Improved Single Camera BEV Perception Using Multi-Camera Training
Daniel Busch, Ido Freeman, Richard Meyes, Tobias Meisen
TL;DR
This work tackles BEV perception for autonomous driving under a cost-constrained setting by enabling strong single-camera inference through training-time multi-camera strategies. It combines BEVFormer with inverse block masking, a cyclic learning rate schedule, and a BEV feature reconstruction loss to supervise the transition from six-camera training to one-camera inference. The integrated approach yields notable gains on nuScenes, with approximately a 20% increase in NDS, 25% in mAP, and 19% in mIoU over baselines, while reducing hallucinations in the BEV map.
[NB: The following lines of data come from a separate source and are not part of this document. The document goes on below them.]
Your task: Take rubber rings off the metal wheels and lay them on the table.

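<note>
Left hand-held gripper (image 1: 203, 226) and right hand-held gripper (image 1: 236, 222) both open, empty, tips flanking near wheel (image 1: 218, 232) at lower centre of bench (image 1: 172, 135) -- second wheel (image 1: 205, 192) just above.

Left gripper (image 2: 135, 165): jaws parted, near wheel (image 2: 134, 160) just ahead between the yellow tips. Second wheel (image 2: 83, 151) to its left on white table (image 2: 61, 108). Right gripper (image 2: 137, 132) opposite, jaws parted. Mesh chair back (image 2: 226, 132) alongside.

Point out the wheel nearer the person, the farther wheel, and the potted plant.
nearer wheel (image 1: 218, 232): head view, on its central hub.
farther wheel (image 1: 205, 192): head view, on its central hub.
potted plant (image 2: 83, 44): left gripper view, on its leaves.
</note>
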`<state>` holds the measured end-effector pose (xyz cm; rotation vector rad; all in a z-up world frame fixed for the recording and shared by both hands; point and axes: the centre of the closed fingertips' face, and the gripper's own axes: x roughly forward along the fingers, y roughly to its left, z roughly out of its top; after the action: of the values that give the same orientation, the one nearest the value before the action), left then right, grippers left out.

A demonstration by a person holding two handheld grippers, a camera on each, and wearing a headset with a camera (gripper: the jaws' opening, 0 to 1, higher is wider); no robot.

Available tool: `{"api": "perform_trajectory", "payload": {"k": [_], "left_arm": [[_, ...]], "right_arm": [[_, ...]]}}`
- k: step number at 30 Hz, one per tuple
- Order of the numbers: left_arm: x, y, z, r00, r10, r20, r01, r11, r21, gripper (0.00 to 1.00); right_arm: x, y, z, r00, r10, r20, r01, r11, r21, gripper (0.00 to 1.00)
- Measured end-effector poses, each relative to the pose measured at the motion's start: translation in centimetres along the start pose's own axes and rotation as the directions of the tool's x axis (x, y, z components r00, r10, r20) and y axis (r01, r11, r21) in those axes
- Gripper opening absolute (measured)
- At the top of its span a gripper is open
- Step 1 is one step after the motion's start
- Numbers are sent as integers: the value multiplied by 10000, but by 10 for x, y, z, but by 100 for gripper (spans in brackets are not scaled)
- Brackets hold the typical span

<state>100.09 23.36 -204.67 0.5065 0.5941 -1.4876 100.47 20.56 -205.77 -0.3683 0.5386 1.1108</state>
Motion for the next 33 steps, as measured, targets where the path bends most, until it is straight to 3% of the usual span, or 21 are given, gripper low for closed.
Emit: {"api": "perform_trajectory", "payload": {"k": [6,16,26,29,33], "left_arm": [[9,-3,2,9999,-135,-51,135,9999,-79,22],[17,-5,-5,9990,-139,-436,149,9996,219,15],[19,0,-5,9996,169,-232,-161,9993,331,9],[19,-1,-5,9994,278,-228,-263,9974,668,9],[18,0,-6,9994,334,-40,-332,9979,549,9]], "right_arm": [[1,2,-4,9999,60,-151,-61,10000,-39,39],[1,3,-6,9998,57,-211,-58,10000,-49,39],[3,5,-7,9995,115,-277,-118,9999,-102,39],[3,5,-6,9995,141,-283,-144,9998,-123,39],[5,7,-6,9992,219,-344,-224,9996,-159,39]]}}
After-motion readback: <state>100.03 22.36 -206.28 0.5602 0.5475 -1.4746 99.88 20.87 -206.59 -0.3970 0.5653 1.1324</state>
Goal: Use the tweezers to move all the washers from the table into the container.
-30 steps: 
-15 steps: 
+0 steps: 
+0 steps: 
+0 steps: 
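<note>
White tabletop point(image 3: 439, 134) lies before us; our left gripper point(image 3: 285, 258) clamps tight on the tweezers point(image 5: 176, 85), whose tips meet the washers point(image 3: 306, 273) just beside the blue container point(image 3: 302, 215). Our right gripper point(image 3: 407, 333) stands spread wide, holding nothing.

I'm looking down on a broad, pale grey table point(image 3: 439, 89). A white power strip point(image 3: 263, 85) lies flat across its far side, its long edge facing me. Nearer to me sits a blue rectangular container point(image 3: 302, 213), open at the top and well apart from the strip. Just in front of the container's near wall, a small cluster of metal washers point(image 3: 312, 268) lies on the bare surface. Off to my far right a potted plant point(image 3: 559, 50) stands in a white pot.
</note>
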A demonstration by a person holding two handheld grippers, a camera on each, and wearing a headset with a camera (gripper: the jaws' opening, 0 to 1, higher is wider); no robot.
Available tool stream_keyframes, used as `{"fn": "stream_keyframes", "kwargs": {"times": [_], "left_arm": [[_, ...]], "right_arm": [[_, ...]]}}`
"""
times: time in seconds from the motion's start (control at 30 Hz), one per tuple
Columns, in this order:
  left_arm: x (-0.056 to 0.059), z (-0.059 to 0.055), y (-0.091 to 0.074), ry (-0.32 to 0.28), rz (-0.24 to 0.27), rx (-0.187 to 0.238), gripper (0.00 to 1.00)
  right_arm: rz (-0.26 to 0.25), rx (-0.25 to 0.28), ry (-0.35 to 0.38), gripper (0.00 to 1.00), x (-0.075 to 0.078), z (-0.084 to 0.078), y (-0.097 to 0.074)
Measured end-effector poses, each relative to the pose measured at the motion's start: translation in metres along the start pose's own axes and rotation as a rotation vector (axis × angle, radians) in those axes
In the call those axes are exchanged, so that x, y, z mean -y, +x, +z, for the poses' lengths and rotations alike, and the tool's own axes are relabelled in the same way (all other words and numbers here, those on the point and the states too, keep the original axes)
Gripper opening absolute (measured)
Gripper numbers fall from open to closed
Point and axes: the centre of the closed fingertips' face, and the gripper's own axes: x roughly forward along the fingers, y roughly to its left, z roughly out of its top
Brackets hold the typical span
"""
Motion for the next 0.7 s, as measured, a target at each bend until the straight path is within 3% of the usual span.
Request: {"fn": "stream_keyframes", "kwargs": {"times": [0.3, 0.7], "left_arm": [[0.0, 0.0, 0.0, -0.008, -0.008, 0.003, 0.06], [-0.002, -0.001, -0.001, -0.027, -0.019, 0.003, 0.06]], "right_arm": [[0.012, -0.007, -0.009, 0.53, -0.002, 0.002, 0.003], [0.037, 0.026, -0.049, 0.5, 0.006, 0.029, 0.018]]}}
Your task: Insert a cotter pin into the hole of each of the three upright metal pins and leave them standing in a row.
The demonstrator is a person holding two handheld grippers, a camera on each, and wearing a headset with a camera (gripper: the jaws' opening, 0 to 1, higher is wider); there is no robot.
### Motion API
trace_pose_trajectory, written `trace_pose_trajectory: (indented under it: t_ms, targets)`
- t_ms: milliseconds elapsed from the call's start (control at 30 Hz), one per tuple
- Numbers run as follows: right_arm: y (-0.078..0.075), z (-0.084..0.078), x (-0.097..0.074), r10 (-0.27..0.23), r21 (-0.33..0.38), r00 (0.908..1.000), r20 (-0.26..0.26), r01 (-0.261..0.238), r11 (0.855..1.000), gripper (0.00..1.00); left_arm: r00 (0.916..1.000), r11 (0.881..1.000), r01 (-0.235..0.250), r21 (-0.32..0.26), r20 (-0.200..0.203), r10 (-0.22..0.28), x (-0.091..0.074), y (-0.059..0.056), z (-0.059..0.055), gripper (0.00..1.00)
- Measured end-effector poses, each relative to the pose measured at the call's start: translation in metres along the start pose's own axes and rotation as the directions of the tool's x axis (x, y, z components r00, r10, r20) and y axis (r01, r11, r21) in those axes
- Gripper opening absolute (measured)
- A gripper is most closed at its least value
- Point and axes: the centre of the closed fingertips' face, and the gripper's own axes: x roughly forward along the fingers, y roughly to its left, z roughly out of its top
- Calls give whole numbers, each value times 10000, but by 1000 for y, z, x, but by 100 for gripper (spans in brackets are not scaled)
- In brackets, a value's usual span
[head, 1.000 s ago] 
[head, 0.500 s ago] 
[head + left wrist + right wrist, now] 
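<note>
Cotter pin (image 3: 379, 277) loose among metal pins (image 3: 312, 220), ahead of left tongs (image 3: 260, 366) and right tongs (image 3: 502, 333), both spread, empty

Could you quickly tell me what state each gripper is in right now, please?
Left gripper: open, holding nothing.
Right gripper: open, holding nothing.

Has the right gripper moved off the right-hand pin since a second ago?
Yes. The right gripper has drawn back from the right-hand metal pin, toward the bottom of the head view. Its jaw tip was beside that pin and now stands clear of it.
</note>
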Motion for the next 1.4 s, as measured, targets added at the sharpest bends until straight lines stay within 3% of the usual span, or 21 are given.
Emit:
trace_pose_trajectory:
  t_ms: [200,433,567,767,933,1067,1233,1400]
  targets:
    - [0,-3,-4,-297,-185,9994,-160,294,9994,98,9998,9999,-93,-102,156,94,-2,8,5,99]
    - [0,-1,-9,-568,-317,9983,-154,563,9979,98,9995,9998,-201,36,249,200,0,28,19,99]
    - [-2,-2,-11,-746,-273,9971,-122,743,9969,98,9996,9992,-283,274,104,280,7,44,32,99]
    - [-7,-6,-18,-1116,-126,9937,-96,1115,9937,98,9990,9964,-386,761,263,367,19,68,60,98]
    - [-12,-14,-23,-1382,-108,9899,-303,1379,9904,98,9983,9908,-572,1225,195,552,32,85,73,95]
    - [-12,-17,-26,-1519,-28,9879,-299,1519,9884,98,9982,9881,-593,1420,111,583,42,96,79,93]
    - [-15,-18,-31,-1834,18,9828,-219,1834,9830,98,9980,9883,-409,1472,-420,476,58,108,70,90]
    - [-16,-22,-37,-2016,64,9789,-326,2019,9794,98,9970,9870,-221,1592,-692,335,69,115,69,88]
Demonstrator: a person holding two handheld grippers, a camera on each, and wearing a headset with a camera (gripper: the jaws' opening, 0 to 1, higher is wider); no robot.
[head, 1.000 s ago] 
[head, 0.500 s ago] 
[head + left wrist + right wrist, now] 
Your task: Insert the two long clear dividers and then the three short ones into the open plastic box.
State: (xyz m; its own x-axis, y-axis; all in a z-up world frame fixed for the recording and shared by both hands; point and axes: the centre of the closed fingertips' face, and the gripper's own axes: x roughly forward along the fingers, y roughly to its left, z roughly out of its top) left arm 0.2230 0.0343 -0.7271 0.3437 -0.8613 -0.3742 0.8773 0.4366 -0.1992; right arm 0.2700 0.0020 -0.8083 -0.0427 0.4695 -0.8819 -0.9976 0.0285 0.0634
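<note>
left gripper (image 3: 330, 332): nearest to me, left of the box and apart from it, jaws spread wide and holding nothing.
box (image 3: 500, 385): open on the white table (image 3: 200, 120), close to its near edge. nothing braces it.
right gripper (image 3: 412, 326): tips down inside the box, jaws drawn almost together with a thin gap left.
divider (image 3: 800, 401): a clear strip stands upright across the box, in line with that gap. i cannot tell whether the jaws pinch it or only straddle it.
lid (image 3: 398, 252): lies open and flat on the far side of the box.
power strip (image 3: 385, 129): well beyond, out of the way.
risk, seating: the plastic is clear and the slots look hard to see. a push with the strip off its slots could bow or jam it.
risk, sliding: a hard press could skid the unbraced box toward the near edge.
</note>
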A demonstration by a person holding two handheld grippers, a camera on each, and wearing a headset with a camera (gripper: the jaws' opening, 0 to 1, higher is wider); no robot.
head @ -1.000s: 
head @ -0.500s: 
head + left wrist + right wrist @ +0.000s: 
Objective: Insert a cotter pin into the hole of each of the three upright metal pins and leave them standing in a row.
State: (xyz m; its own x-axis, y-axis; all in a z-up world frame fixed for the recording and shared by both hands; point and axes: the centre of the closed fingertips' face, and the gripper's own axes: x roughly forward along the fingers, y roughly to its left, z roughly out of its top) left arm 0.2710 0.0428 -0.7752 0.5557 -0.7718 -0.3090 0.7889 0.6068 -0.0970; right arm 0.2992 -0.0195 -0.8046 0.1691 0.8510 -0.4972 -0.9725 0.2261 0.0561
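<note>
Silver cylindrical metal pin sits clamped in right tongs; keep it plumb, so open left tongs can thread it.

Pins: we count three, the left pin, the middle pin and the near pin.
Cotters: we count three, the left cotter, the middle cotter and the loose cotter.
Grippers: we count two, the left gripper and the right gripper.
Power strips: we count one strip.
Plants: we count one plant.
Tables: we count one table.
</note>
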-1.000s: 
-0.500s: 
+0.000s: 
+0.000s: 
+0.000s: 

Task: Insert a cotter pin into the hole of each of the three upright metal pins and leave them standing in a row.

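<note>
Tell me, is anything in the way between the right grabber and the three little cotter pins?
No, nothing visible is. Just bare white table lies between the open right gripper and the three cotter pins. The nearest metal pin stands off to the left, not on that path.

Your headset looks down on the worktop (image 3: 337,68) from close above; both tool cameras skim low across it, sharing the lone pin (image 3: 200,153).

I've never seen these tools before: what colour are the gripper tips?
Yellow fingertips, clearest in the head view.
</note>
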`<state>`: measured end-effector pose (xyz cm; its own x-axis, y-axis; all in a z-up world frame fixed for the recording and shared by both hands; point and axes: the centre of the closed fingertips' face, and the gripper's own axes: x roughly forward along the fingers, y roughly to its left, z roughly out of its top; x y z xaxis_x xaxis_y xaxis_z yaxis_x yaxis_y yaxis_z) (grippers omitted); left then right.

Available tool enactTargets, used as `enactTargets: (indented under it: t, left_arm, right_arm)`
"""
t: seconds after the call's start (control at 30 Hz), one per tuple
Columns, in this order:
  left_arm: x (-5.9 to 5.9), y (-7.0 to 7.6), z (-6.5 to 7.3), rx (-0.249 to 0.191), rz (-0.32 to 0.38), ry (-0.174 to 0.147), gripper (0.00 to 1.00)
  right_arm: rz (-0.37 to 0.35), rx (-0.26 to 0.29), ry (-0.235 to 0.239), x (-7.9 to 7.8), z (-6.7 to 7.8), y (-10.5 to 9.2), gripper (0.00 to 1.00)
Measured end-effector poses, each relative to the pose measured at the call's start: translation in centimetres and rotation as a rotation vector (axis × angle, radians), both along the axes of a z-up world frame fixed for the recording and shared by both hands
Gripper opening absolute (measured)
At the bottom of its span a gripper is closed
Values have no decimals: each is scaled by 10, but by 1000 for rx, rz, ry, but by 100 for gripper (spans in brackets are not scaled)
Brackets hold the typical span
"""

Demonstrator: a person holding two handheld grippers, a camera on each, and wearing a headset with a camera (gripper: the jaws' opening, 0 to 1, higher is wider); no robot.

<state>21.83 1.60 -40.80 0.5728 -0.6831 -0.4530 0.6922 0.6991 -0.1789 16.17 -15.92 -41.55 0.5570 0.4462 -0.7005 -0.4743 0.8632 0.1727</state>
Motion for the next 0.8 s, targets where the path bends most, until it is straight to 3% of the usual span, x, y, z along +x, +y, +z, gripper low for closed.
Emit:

The results suggest that carefully designed training-time modalities can substantially close the gap between surround-view performance and single-front-camera perception, enabling cheaper production sensors without sacrificing BEV quality.
Abstract
Bird's Eye View (BEV) map prediction is essential for downstream autonomous driving tasks like trajectory prediction. In the past, this was accomplished through the use of a sophisticated sensor configuration that captured a surround view from multiple cameras. However, in large-scale production, cost efficiency is an optimization goal, so that using fewer cameras becomes more relevant. But the consequence of fewer input images correlates with a performance drop. This raises the problem of developing a BEV perception model that provides a sufficient performance on a low-cost sensor setup. Although, primarily relevant for inference time on production cars, this cost restriction is less problematic on a test vehicle during training. Therefore, the objective of our approach is to reduce the aforementioned performance drop as much as possible using a modern multi-camera surround view model reduced for single-camera inference. The approach includes three features, a modern masking technique, a cyclic Learning Rate (LR) schedule, and a feature reconstruction loss for supervising the transition from six-camera inputs to one-camera input during training. Our method outperforms versions trained strictly with one camera or strictly with six-camera surround view for single-camera inference resulting in reduced hallucination and better quality of the BEV map.